Top of DATA SECTION

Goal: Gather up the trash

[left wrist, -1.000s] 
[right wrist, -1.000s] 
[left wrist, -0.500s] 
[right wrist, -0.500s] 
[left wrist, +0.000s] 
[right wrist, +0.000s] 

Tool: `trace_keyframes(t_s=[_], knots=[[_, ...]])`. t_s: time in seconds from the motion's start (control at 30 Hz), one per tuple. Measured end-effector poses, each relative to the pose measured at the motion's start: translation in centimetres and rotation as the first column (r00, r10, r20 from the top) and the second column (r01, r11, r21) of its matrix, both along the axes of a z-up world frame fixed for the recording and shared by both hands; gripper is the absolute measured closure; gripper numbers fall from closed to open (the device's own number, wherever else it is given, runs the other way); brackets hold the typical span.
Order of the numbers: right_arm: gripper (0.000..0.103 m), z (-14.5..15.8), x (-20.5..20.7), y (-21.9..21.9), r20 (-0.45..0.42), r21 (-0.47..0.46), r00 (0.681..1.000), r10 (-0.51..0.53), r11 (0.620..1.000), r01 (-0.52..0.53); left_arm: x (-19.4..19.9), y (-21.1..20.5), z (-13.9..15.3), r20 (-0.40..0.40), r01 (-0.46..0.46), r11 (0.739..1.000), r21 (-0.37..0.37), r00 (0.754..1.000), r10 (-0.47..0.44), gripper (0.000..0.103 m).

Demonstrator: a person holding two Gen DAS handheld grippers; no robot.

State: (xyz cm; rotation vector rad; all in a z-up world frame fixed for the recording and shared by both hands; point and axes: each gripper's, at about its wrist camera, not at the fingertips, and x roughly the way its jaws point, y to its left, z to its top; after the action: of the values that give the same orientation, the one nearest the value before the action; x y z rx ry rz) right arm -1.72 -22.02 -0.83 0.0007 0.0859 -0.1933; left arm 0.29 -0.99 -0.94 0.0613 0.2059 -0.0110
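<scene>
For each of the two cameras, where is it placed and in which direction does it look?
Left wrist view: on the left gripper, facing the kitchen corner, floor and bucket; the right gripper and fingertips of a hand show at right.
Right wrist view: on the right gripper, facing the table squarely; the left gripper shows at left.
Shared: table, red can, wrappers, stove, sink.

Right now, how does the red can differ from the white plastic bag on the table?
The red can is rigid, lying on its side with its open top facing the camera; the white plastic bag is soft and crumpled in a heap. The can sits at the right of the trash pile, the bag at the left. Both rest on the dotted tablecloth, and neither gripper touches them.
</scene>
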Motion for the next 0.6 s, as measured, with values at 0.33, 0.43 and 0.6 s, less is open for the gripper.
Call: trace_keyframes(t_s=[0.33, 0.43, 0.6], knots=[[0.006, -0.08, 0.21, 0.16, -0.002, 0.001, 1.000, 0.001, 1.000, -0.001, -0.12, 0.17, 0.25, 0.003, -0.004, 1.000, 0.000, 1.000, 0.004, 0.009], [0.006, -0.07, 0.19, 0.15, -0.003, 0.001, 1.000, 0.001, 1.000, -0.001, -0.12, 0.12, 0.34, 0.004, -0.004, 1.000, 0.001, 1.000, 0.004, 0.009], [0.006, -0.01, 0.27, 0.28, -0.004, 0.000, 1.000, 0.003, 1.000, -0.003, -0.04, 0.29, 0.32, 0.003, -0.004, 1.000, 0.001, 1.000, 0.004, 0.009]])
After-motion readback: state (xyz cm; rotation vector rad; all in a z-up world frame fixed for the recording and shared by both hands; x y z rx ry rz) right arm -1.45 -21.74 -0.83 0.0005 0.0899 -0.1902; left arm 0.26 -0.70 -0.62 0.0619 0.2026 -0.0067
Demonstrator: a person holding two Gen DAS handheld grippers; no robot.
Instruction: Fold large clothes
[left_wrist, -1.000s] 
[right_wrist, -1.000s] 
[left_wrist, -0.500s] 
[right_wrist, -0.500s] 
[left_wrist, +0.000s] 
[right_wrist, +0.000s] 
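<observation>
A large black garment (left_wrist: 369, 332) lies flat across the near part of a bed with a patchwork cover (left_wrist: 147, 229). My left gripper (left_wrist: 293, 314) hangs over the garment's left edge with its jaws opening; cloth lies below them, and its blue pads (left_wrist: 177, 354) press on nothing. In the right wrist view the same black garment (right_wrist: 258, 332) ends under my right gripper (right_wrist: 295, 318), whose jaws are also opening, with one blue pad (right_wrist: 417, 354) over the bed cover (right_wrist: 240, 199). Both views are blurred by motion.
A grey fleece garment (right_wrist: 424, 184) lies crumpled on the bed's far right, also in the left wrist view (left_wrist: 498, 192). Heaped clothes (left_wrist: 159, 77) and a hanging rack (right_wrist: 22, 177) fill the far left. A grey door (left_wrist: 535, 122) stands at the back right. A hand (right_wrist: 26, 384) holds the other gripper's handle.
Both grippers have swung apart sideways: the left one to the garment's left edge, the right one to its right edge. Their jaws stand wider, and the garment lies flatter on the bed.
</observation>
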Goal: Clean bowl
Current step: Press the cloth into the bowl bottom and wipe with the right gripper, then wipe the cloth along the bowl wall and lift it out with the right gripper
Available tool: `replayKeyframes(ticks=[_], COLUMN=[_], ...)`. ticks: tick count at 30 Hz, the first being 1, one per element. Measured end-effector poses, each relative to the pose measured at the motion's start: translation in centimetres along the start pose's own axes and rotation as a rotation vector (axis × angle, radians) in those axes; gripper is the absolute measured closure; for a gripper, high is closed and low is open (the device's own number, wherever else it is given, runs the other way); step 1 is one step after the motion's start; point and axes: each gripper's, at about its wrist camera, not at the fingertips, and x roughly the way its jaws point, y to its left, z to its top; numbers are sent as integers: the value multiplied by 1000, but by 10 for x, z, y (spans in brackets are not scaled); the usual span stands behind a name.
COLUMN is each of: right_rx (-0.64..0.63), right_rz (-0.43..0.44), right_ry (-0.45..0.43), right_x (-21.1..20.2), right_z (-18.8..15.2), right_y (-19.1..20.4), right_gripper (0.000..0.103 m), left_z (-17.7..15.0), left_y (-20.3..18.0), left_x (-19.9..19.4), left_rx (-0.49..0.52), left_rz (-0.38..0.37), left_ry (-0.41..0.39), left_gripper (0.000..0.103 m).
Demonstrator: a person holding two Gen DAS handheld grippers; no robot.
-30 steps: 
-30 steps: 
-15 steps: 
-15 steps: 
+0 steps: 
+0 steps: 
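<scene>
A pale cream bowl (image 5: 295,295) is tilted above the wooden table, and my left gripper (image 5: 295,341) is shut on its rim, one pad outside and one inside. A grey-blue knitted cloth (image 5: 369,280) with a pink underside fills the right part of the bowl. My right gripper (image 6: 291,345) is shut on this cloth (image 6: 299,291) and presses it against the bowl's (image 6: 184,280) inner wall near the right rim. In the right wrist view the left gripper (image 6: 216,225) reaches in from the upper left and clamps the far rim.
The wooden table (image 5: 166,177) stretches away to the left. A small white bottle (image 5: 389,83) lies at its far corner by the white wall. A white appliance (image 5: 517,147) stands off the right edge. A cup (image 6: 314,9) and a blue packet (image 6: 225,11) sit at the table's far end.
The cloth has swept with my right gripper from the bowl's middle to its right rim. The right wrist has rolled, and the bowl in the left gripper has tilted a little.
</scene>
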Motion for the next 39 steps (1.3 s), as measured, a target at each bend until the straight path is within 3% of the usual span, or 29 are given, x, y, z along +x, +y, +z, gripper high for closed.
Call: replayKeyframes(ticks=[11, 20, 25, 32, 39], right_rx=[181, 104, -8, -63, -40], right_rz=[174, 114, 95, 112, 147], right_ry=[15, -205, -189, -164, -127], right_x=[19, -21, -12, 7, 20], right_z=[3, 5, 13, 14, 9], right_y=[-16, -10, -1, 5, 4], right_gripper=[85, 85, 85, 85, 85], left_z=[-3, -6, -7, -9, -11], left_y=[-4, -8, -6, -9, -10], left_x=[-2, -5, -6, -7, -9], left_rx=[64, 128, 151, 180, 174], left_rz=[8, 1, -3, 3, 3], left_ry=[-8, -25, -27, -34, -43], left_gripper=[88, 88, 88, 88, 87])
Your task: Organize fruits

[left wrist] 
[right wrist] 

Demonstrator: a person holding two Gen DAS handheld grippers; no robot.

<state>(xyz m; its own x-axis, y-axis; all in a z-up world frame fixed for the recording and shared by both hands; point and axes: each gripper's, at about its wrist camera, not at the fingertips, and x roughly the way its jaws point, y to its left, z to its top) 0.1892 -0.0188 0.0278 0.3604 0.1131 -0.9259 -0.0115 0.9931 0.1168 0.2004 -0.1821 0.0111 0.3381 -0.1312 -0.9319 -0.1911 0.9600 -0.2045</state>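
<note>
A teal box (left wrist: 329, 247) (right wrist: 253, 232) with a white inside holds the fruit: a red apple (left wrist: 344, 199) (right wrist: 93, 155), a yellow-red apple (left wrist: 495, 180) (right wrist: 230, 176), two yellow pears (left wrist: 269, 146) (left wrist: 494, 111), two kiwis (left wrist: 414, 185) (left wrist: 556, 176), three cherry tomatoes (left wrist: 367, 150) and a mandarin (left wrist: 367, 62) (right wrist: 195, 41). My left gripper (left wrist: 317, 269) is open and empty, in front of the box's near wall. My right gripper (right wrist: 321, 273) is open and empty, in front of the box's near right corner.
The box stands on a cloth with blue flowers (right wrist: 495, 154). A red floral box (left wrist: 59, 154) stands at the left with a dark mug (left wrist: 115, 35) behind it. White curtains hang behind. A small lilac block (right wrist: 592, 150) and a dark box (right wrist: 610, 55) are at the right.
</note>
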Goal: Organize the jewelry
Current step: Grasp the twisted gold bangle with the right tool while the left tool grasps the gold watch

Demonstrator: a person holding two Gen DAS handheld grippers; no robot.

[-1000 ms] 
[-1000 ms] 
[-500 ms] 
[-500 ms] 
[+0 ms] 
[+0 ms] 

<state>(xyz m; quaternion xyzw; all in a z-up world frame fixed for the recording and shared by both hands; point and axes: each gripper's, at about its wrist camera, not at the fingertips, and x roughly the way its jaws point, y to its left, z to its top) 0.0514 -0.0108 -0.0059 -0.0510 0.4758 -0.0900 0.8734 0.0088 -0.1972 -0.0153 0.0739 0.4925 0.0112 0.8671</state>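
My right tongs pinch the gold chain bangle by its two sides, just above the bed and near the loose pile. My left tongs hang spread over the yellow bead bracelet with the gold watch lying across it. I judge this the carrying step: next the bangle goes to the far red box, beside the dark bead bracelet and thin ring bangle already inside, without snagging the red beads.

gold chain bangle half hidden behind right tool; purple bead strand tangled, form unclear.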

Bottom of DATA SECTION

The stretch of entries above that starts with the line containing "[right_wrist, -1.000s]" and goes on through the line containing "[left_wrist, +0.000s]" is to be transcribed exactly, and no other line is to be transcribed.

(ANSWER BOX):
[right_wrist, -1.000s] 
[left_wrist, -0.500s] 
[right_wrist, -0.500s] 
[left_wrist, +0.000s] 

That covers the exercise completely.